4. `Uniform` - Black dotted line (no marker).
* **Chart Titles:**
* (a) `key-only: Tesla K40c (ECC off)`
* (b) `key-value: Tesla K40c (ECC off)`
* **Sub-captions:** `(a) Key-only` and `(b) Key-value` below each respective chart.
**Chart-Specific Y-Axis Ranges:**
* **Chart (a) Key-only:** Y-axis ranges from 4 to 12 ms, with major ticks at 4, 6, 8, 10, 12.
* **Chart (b) Key-value:** Y-axis ranges from 4 to 16 ms, with major ticks at 4, 8, 12, 16.
### Detailed Analysis
**Chart (a) Key-only:**
* **BMS (Red Circle):** Starts at ~3.9 ms (m=1). Shows a slow, steady increase until m=32 (~5.2 ms). Then increases sharply, reaching ~6.5 ms at m=64, ~9.0 ms at m=128, and ~11.6 ms at m=256. Trend: Exponential-like increase after m=32.
* **RB-Sort (Teal Triangle):** Starts at ~5.2 ms (m=1). Remains nearly flat until m=16 (~5.4 ms).
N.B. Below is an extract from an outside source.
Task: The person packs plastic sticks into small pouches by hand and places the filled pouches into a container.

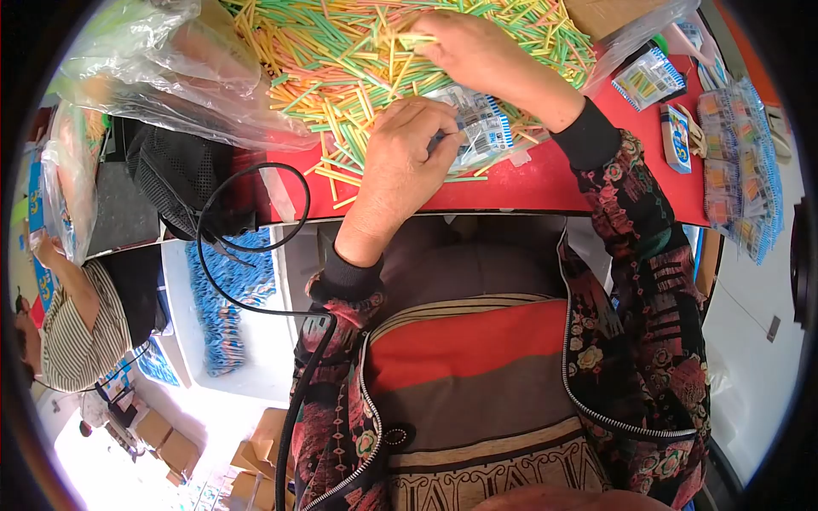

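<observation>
1. The left hand (409, 153) has its fingers closed on the edge of a blue and clear packet (486, 126).
2. The packet is low over the front edge of the big pile of sticks (315, 38).
3. The right hand (473, 53) is over the pile, and its fingers pinch some yellow sticks (414, 39).
4. The pile is yellow, green and pink, and lies on a red bench (562, 189).
5. A packet with sticks inside (649, 78) lies on the right, near a small blue and white box (676, 139).
6. A big clear bag (192, 81) is left of the pile.
7. A person in a striped top (85, 336) is far left.
</observation>
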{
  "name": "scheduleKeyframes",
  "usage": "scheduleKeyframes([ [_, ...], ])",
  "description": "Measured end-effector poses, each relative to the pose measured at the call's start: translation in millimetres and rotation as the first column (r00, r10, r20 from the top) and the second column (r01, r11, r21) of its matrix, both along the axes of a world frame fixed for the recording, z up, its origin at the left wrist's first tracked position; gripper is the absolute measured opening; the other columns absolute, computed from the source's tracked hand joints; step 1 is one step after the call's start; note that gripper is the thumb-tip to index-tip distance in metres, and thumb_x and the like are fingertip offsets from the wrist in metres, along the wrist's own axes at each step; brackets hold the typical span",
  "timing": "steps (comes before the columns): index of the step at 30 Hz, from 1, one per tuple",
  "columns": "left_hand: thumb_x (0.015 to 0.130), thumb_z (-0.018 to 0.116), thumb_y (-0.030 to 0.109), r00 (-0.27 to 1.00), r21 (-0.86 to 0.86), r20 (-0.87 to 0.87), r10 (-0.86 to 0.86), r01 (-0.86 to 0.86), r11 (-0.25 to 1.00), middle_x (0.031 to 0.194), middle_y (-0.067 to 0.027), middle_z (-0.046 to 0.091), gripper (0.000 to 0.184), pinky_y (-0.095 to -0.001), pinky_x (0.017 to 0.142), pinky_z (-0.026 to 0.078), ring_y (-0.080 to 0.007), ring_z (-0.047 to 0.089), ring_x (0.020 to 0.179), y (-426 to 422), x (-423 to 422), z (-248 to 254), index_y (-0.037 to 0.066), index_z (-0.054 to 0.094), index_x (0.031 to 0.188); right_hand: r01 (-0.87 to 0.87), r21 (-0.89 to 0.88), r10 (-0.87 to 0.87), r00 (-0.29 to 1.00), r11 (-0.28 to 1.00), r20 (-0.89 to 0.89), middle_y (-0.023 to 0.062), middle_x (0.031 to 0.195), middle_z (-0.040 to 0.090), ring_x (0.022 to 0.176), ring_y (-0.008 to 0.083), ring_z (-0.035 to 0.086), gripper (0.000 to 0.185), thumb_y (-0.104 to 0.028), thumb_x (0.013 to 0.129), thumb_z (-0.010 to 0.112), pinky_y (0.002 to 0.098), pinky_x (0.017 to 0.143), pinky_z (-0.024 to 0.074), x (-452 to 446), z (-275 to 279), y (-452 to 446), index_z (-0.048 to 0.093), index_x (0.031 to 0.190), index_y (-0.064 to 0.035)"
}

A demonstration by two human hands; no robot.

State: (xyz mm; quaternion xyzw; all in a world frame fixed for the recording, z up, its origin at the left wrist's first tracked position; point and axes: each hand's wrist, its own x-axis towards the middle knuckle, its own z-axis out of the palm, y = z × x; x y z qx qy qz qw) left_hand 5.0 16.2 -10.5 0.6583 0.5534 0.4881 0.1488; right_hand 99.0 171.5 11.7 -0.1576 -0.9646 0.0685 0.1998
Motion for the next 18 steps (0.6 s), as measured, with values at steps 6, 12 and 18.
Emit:
scheduleKeyframes([
  [6, 0.068, 0.068, 0.003, 1.000, 0.007, 0.009, -0.012, 0.012, 1.000, 0.085, -0.0100, 0.064, 0.013, -0.0376, 0.079, 0.045, -0.0279, 0.060, 0.085, 0.8, 0.9, 0.3, 0.002, 0.056, 0.073, 0.126, -0.626, -0.168, 0.986, 0.770, -0.008, 0.0124, 0.074, 0.051, 0.065, 0.0188, 0.050, 0.022, -0.017, 0.096, 0.046, 0.0314, 0.060, 0.0410, 5.3, 13.8, 2.2, 0.042, 0.093, 0.0041],
  [12, 0.069, 0.067, 0.003, 1.000, 0.014, 0.007, -0.012, 0.012, 1.000, 0.085, -0.0106, 0.064, 0.012, -0.0379, 0.080, 0.045, -0.0287, 0.059, 0.085, -0.4, 1.0, 1.9, 0.002, 0.056, 0.073, -0.263, -0.833, -0.130, 0.921, 0.487, -0.367, 0.0039, 0.072, 0.038, 0.063, 0.0120, 0.036, 0.018, -0.017, 0.099, 0.039, 0.0273, 0.060, 0.0374, 7.9, -0.5, 15.0, 0.034, 0.099, 0.0001],
  [18, 0.067, 0.064, 0.003, 0.996, 0.165, 0.090, 0.000, -0.015, 0.986, 0.070, -0.0119, 0.056, 0.011, -0.0408, 0.067, 0.045, -0.0316, 0.057, 0.070, -0.8, 0.3, -4.0, 0.004, 0.054, 0.071, -0.236, -0.855, -0.295, 0.868, 0.461, -0.399, -0.0025, 0.084, 0.051, 0.075, 0.0083, 0.047, 0.033, -0.026, 0.094, 0.051, 0.0248, 0.071, 0.0402, 16.0, 0.8, 25.1, 0.056, 0.117, -0.0026],
])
Increases to ~5.9 ms at m=32, then jumps to ~9.0 ms at m=64. Plateaus at ~9.0 ms for m=128 and m=256. Trend: Step-function increase, plateauing after m=64.
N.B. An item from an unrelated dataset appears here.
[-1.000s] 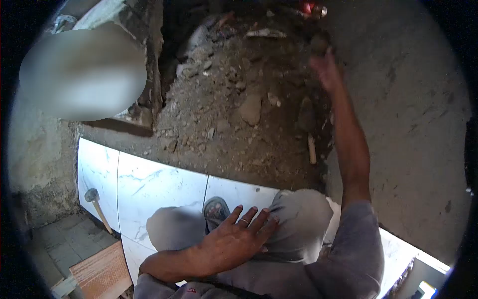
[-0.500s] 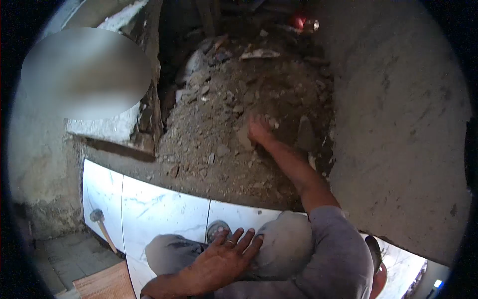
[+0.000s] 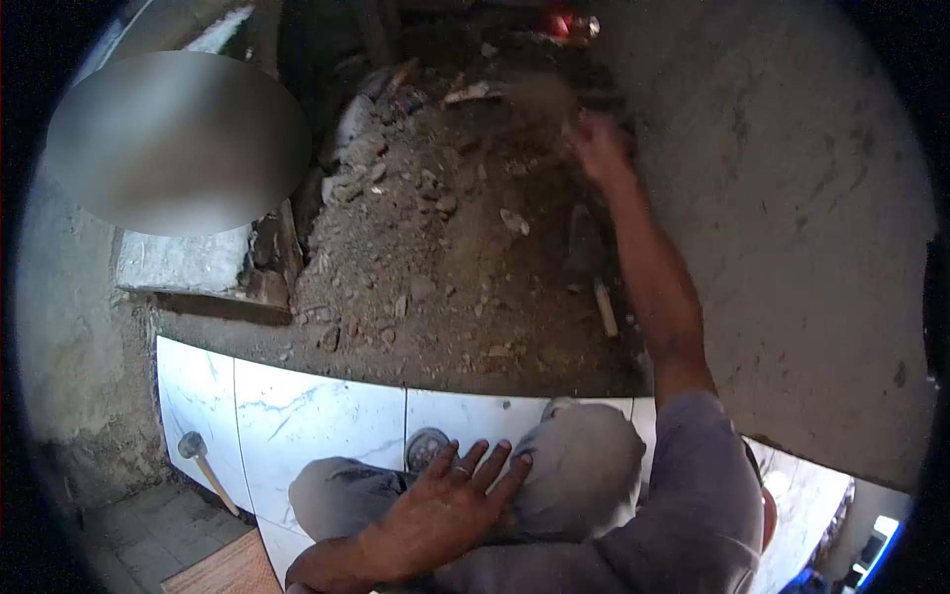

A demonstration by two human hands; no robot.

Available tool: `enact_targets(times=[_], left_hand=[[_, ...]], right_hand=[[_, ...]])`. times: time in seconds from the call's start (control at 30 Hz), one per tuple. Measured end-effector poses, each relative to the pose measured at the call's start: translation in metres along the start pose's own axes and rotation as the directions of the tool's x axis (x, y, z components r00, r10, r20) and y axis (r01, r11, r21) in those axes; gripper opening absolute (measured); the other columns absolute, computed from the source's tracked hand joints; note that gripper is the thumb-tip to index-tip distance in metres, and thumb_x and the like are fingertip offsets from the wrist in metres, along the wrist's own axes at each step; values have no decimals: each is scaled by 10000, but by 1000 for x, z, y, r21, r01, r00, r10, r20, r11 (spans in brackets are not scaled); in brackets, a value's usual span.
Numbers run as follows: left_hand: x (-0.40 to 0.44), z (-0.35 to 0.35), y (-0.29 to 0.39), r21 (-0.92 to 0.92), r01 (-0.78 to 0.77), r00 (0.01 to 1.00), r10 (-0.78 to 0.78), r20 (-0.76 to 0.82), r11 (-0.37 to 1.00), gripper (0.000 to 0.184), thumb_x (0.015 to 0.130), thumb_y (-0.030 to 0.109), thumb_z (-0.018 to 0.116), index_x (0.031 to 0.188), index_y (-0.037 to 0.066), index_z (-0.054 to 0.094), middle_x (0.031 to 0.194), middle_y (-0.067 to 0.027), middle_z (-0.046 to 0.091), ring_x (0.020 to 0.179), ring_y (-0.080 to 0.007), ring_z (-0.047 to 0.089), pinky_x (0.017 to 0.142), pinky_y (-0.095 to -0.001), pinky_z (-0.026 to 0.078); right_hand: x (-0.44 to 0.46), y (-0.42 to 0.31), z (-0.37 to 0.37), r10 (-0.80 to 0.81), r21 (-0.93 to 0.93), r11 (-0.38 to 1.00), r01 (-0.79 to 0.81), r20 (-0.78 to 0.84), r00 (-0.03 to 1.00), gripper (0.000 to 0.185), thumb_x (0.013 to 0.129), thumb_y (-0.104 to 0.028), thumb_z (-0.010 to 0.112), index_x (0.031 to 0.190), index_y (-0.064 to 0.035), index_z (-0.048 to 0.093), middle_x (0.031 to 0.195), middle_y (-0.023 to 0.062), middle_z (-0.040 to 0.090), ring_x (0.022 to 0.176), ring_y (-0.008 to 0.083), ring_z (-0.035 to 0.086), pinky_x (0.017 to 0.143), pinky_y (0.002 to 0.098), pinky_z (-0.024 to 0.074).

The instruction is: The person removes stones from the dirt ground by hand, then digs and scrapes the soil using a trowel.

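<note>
My left hand (image 3: 440, 515) rests palm down near my knee, fingers spread, holding nothing. My right hand (image 3: 599, 148) is stretched out over the far right of the rubble (image 3: 396, 267), its fingers smeared by motion. Just beyond its fingertips is a blurred brown shape (image 3: 542, 97), seemingly a flat stone; whether the fingers touch it is unclear. Below that hand a trowel lies on the dirt, its dark blade (image 3: 584, 243) pointing away and its wooden handle (image 3: 606, 309) towards me.
White marbled tiles (image 3: 322, 411) lie under my legs, with a mallet (image 3: 203, 460) at their left. A rough wall (image 3: 792, 247) stands right. A broken ledge (image 3: 188, 262) sits left, below a blurred oval. An orange textured tile (image 3: 228, 569) is lower left, a red shiny object (image 3: 566, 25) far back.
My right hand first swung in from the far right to a flat stone mid-rubble, then back out to the far right. That stone has left its spot. My left hand stays resting.
</note>
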State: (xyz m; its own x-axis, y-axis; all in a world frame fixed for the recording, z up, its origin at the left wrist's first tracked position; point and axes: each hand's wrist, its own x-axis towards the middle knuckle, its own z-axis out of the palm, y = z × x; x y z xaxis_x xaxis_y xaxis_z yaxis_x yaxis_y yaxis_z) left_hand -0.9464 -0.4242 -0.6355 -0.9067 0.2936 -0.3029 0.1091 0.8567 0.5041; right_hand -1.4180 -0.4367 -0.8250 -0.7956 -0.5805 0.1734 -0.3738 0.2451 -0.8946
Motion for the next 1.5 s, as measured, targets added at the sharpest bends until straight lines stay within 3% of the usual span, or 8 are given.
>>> enact_targets(times=[0.1,0.2,0.3,0.37,0.5,0.87,1.3,1.5], left_hand=[[2,-2,2,-52,30,999,-31,-10,998,583,871,281,508,1352,6,325,1308,-234,439,1151,-374,476,1012,-491,344],[0,-7,2,-68,54,998,-55,-12,996,592,867,307,527,1350,21,340,1306,-220,440,1163,-374,463,1022,-482,338],[-3,-4,-1,-29,63,998,-62,22,998,573,879,283,504,1360,26,327,1327,-216,418,1183,-374,446,1029,-481,331],[-3,-2,-3,-8,57,997,-57,57,998,563,887,266,487,1367,28,317,1342,-215,404,1190,-374,439,1031,-481,328],[0,2,-4,-48,-4,1000,4,4,999,516,848,132,435,1337,-14,352,1288,-257,455,1163,-384,493,976,-506,371],[14,-7,-1,-79,85,990,-75,120,993,531,889,225,468,1363,36,322,1371,-218,365,1231,-374,399,1043,-482,311],[1,-3,-5,-53,5,1000,-4,14,999,507,866,170,437,1337,1,359,1296,-254,443,1161,-388,488,967,-507,379],[9,-6,-4,-59,2,999,0,37,998,523,861,181,454,1341,0,354,1295,-255,446,1159,-392,490,965,-510,381]], right_hand=[[9,-17,-18,418,638,731,-241,-139,898,417,917,-204,492,1278,-9,419,1065,199,584,963,298,584,826,393,469],[-42,71,-22,-22,-582,800,149,219,975,531,893,-323,475,1316,-10,401,1232,257,508,1132,369,506,943,435,400],[-142,181,-31,312,-716,659,229,538,783,457,853,-291,494,1211,-7,522,1205,233,537,1105,379,514,942,422,403],[-212,214,-36,551,-901,434,0,266,791,559,799,-260,584,1239,60,457,1194,278,509,1097,382,510,922,427,413],[-243,186,-43,351,-893,449,-19,157,923,553,921,-279,439,1404,-63,277,1404,246,311,1275,422,325,1083,498,215],[-49,107,60,165,-606,795,18,244,956,448,822,-155,550,1245,-87,420,1044,241,588,948,405,581,799,474,465],[-161,147,-49,217,-582,643,497,762,610,493,825,-95,523,1305,-101,411,1063,228,596,953,366,596,816,442,476],[-82,129,-7,300,-775,632,10,256,919,481,864,-85,480,1331,-104,368,1063,251,573,972,380,577,811,465,460]])
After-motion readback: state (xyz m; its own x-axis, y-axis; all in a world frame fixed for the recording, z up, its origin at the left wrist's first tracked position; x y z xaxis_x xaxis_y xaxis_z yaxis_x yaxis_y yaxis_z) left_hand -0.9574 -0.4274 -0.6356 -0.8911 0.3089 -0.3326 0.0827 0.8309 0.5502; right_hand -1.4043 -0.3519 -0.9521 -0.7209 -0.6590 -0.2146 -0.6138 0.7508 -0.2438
* **Binomial (Solid Black Line):** Follows the RB-Sort line almost exactly for all data points. Its values are indistinguishable from RB-Sort in this chart.
* **Uniform (Dotted Black Line):** Follows the BMS line almost exactly for all data points. Its values are indistinguishable from BMS in this chart.
**Chart (b) Key-value:**
* **BMS (Red Circle):** Starts at ~4.5 ms (m=1). Increases gradually to ~6.5 ms at m=32. Then increases more steeply to ~7.2 ms at m=64, ~10.5 ms at m=128, and ~15.5 ms at m=256. Trend: Accelerating increase.
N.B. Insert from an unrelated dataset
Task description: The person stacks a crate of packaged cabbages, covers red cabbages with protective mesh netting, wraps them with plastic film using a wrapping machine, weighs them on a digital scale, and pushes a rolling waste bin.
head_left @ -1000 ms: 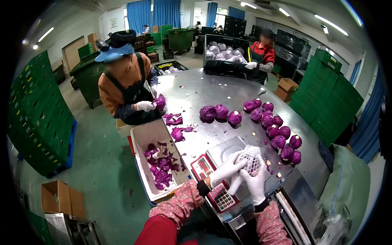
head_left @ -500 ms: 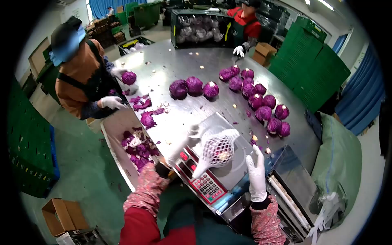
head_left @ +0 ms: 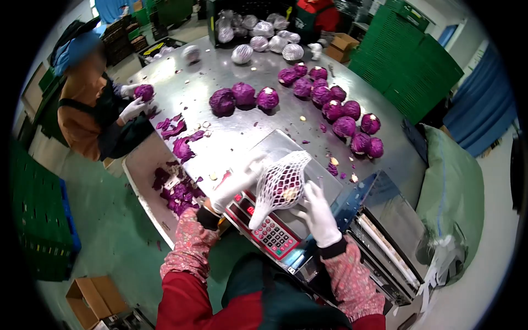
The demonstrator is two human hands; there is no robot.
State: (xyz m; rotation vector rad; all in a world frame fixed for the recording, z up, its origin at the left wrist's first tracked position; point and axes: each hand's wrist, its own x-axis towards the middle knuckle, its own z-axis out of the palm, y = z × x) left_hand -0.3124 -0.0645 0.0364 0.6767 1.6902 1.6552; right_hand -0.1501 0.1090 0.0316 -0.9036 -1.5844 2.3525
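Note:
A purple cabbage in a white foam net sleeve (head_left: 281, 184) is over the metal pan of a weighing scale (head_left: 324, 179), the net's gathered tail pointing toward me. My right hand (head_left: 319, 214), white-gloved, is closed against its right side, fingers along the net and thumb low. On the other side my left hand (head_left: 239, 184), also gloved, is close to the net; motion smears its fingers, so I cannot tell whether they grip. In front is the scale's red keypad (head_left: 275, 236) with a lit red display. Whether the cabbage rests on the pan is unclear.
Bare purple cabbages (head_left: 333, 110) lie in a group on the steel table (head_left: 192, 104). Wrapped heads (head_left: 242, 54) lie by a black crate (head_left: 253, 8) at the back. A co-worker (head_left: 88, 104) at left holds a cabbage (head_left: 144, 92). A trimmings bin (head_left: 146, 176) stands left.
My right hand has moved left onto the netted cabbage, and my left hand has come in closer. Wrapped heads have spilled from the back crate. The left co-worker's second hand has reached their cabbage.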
* **RB-Sort (Teal Triangle):** Starts at ~11.2 ms (m=1). Remains flat until m=8 (~11.2 ms). Increases to ~12.0 ms at m=16, plateaus at ~12.2 ms for m=32, then jumps to ~14.5 ms at m=64. Increases further to ~17.5 ms at m=128 and ~18.0 ms at m=256. Trend: Stepwise increase with plateaus.
* **Binomial (Solid Black Line):** Again, follows the RB-Sort line almost exactly.
* **Uniform (Dotted Black Line):** Follows the BMS line almost exactly.
### Key Observations
1. **Performance Crossover:** In both charts, the BMS/Uniform pair starts faster (lower running time) than the RB-Sort/Binomial pair for small `m`. However, BMS/Uniform's running time grows more rapidly with `m`. In chart (a), they cross between m=64 and m=128. In chart (b), they cross between m=128 and m=256.
2. **Algorithm Pairing:** The performance of `BMS` is nearly identical to the `Uniform` distribution, and the performance of `RB-Sort` is nearly identical to the `Binomial` distribution in both workloads.
3. **Workload Impact:** The "Key-value" workload (chart b) results in higher absolute running times for all algorithms compared to the "Key-only" workload (chart a). The difference is most pronounced for the RB-Sort/Binomial pair at low `m`.
4. **Plateau Behavior:** RB-Sort/Binomial exhibit clear performance plateaus (e.g., m=1-16 in chart a; m=1-8 and m=16-32 in chart b), suggesting their performance is insensitive to bucket count within certain ranges.
### Interpretation
This data demonstrates a fundamental trade-off between two classes of sorting approaches on this GPU architecture. The **BMS/Uniform** approach has lower overhead for small numbers of buckets but scales poorly as the bucket count increases, likely due to increased memory access patterns or thread divergence. The **RB-Sort/Binomial** approach has higher initial overhead but scales better for larger bucket counts, with performance that is stable across certain ranges.
The near-perfect overlap between `BMS` and `Uniform`, and between `RB-Sort` and `Binomial`, strongly suggests that the performance characteristic is dominated by the underlying data distribution (Uniform vs. Binomial) rather than the specific algorithm name (BMS vs. RB-Sort) in this test. The choice between these approaches would depend on the expected operational range of `m`. For applications using fewer than ~64 buckets (key-only) or ~128 buckets (key-value), BMS/Uniform is preferable. For applications requiring more buckets, RB-Sort/Binomial becomes the better choice despite its higher initial cost. The "Key-value" workload adds a consistent performance penalty, likely due to the cost of moving and comparing paired data.